There was quite a few people that thought that there was a career advantage to being a part of Scientology.
There were so many successful actors that were a part of Scientology, and they seemed to be disciplined and focused, and they were avoiding drugs and all the pitfalls of Hollywood fame and stardom.
And they also seemed to be helping each other.
That Hollywood directors who were also Scientologists would look towards hiring Scientologists, producers, and actors.
There's some strange thing that we are all very attractive, attracted to being a part of a tribe and being a part of, even if the belief system is ridiculous, if we are in a group that subscribes this belief system, it's very attractive to people.
And Jonathan Haidt also makes the same point about Republicans and Democrats.
There's a fierce tribalism going on.
And it accounts for so much of what people believe, as opposed to actually looking at the evidence.
The Center for Inquiry, which my foundation has just merged with, is of course all about trying to get people off that sort of thing, sort of irrationality, and to instead evaluate claims on the basis of evidence, critically evaluate it, scientific evidence.
But it's hard because people have other motives, like emotion, tribalism, things like that.
Well, people find great comfort in these belief systems.
It gives them sort of, I've often said that it gives them some sort of like a scaffolding for their just their structure of the world, their ethics, their morals.
They can use religion as some sort of a mechanism to help them get by, something that they can climb on to ease some of the confusion of the unknown.
I'm sure that's true, but I don't understand why anybody therefore thinks that therefore the religion is true.
Why would you think that because it provides you with a scaffold you can climb on, that makes it true?
I could understand you erecting a scaffold that was say gymnastics or a certain diet or something like that, but a belief about the universe, that's either got to be true or not.
And it doesn't make it true just because it's comforting or provides you with a scaffold to climb on.
Well, sometimes people doing things and knowing that they're doing things gives them this sort of feeling of momentum, of accomplishment, of progress.
And I think so many people are just so adrift and don't have focus that even just telling them, hey, you're going to be a part of this program, this program to treat X, Y, disease, whatever it is, and here's this thing, like just focusing on it.
I think the main reason why so many people believe in homeopathy, which not only doesn't work but cannot work, is the placebo effect.
That they, well, it's part of they're going to get better anyway, of course, but it's also the placebo effect, that a homeopathic, I won't say a doctor, a homeopathic practitioner, gives them a nonsensical piece of medicine.
And they believe it's going to work, and so it does.
And so the placebo effect is important.
The CFI Center for Inquiry has actually got a lawsuit going on at the moment against pharmaceutical shops selling homeopathic remedies alongside genuine ones.

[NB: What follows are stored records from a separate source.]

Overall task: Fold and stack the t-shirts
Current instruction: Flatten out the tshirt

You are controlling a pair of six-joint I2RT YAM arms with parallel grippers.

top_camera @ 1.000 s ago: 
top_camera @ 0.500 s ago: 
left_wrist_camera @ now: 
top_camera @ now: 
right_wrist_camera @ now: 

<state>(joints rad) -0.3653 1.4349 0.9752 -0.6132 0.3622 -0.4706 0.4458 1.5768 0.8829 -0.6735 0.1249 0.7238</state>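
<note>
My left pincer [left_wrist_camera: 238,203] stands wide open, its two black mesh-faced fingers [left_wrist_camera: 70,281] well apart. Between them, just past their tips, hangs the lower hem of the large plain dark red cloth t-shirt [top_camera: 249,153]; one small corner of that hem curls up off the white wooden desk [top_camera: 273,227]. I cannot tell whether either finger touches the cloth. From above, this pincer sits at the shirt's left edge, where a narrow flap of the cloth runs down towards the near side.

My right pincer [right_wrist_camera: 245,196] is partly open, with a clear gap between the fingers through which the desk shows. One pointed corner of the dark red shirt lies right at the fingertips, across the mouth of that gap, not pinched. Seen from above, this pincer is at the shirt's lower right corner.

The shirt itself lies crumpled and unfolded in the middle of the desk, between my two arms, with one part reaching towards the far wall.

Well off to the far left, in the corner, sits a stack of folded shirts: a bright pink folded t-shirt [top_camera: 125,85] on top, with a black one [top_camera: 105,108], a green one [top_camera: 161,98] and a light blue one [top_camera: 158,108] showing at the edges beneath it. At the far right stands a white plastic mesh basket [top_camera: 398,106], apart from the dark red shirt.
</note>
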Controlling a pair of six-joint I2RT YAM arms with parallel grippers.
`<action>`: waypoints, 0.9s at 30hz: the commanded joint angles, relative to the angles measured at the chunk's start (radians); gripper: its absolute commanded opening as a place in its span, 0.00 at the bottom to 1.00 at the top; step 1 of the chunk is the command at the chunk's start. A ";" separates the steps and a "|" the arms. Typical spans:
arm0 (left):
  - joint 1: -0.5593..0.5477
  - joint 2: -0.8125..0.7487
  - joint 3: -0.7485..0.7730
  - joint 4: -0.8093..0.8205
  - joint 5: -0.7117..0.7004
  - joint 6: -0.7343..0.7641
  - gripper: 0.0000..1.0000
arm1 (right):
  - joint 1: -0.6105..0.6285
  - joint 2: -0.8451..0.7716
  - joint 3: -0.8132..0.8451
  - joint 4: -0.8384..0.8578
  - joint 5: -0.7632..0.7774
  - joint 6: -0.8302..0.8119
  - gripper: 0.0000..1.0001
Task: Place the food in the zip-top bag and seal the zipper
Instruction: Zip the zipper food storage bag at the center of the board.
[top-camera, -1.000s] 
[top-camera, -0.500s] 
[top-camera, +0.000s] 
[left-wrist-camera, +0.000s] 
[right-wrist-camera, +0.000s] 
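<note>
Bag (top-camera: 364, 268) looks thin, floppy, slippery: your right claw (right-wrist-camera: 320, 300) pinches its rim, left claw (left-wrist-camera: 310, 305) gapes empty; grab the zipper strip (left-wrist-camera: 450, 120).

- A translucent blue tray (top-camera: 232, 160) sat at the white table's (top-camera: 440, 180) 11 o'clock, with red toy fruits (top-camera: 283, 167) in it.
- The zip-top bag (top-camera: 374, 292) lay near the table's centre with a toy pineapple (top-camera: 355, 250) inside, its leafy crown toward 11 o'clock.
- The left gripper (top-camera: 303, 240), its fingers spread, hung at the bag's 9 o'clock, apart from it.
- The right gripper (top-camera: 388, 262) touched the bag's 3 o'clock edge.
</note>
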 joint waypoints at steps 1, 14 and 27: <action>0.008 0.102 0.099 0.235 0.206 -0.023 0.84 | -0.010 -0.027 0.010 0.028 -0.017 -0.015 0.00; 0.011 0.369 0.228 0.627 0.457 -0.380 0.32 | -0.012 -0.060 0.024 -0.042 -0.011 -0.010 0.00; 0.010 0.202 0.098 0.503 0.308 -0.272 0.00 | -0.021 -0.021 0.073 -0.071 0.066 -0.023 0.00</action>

We can't stop them actually selling homeopathic remedies.
What we can try and do is stop them putting them on the same shelf as though there's no difference between them.
But my colleague Nick Humphrey, who's a psychologist, a very insightful one, thinks you could actually even justify homeopathy on the grounds that homeopathic practitioners are allowed to prescribe placebos.
They call them homeopathic, but they are placebos.
Whereas real doctors are not allowed to prescribe.
They used to.
Real doctors used to prescribe placebos all the time.
But they're now no longer allowed to because it violates human rights.
But homeopaths are allowed to, bizarrely, because they don't call them placebos.
I can't wait to tell you the story of chiropractic medicine then.
It was created by a guy who is a magnetic healer who was murdered by his own son.
And his son took over the business and started saying that it can cure everything from leukemia to heart disease to everything, all by manipulating the spine.
It was done in the 1800s, and there's no science behind it at all.
But yet so many people have found pain relief.
And chiropractors today, it's weird to lump them all in together.
But many chiropractors today do do good work because they incorporate legitimate modalities in terms of like rehabilitation, like cold laser and all these different massage remedies and all these different things that actually physically work.
But the point I'm trying to make is that whereas it's an empirical question whether chiropractic works, in the case of homeopathy, it cannot work because the dilution is such that the problem is that they say it can work because water has a memory.
But if they could prove that water has a memory, they'd get the Nobel Prize for Physics.
But that really is a home run because this concept of, you know, me and my friends jokingly would always say praise Odin when anything would happen that was pretty good or cool.
There are lots of different religions and Hindus believe in hundreds of gods and Jews believe in one God and Muslims believe in one God and they don't believe in Jesus and just lay out all the different religions.
Of course, there are plenty of individuals who educate that to not believe in a higher power, but I think it's probably true to say that every I mean anthropologists might deny them and there might be some tribe that doesn't, but I suspect they all do.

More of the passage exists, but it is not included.